Retirement planning means looking ahead at future expenses and tax liabilities, which often means revisiting your goals and regularly monitoring your progress.

According to Russell E. Gaiser III, Co-Founder and Retirement Income Planner at Income Plan HQ in New York, it’s important not to leave this too late. “As you get closer to your anticipated retirement date, it’s crucial to have a thorough understanding of your ideal and likely expenses to live the life you want (and an estimate as to how long that needs to last),” he said.

Strategic Tax Planning

Tax planning in retirement is essential for keeping more of your hard-earned money. Just as you want to be smart about being taxed on your current income, knowing how your retirement income will be taxed lets you make the best choices about withdrawals and investments. By planning ahead, you can cut your tax bill, boost your savings, and dodge any nasty tax surprises, setting yourself up for a worry-free and financially secure retirement.
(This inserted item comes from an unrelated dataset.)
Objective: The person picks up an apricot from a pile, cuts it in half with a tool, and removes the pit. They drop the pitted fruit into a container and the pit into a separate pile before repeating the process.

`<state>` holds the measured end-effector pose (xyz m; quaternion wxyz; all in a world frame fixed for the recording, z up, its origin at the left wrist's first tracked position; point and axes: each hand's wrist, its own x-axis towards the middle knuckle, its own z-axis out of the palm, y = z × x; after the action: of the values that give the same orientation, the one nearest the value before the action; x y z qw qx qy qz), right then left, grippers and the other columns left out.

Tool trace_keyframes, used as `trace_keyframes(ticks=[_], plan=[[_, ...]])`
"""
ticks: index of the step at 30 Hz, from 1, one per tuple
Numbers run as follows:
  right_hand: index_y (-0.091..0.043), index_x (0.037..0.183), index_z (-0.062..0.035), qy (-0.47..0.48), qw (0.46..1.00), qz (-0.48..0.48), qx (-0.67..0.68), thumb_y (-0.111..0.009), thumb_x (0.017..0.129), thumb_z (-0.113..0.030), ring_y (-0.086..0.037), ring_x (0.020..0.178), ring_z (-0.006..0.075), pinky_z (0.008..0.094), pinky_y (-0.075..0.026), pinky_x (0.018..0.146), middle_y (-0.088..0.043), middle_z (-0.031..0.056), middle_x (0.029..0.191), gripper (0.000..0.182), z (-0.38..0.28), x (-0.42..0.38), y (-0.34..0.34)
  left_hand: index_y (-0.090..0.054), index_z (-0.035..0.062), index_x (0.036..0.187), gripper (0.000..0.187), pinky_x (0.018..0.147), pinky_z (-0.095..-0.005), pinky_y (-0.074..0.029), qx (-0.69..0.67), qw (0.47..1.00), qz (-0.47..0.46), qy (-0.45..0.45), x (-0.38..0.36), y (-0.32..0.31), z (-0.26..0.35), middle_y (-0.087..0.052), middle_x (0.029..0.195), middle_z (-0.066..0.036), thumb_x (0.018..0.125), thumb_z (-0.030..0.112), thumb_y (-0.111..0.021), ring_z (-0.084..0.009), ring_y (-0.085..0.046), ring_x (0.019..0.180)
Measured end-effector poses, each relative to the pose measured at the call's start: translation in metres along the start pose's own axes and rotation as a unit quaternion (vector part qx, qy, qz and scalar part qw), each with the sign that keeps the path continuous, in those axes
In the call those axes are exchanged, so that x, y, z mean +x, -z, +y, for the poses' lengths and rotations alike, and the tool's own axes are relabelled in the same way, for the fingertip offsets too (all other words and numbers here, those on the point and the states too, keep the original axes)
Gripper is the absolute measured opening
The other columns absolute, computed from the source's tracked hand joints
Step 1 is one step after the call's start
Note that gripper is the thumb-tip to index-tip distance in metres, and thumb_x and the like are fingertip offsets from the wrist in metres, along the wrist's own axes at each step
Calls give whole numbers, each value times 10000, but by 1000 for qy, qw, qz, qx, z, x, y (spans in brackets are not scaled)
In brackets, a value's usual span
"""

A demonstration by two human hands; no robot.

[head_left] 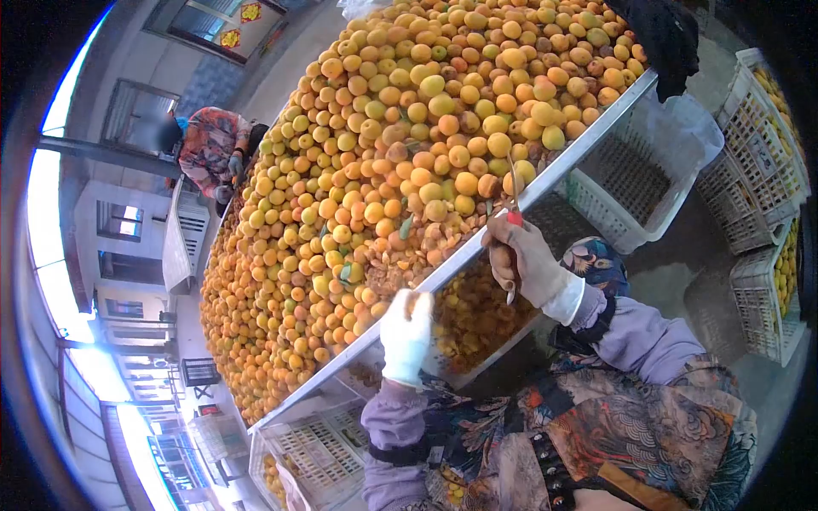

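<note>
A huge heap of yellow-orange apricots (400, 145) covers a long sloping table with a metal rim (477, 247). My right hand (521, 260), in a soiled glove, is closed on a thin knife with a red collar (514, 218), its blade pointing up at the fruit along the rim. My left hand (406, 335), in a white glove, lies with its back to me and its fingers stretched onto the rim beside the nearest apricots. Its palm is hidden. Both arms wear lilac sleeves over patterned cloth.
Below the rim a tray (503, 349) holds cut apricot pieces. White plastic crates stand at the right (630, 183), at the far right with fruit (771, 281), and at the lower left (315, 447). Another person in a patterned jacket (209, 149) works at the table's far side.
</note>
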<state>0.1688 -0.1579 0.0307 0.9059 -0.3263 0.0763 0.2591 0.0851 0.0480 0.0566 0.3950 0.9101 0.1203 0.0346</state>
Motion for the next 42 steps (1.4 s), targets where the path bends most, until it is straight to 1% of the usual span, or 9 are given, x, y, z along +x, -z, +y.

“When you know your retirement expenses, you need to understand how the money you will be using is taxed and “gross up” the amount you need to draw to account for the taxes that are going to be due on those distributions,” Gaiser said.

Plus, if you’re saving in a Roth account, any portfolio gains achieved by market increases won’t be taxed in retirement.

Estate Planning Benefits

Roth accounts also provide significant estate planning benefits by allowing your heirs to inherit the accounts tax-free, ensuring they receive the full value. Unlike traditional IRAs, Roth IRAs don’t require mandatory withdrawals during your lifetime, allowing your investments to grow untouched. Planning your estate now ensures you maximize these tax benefits, giving you peace of mind and setting your heirs up for a more secure financial future.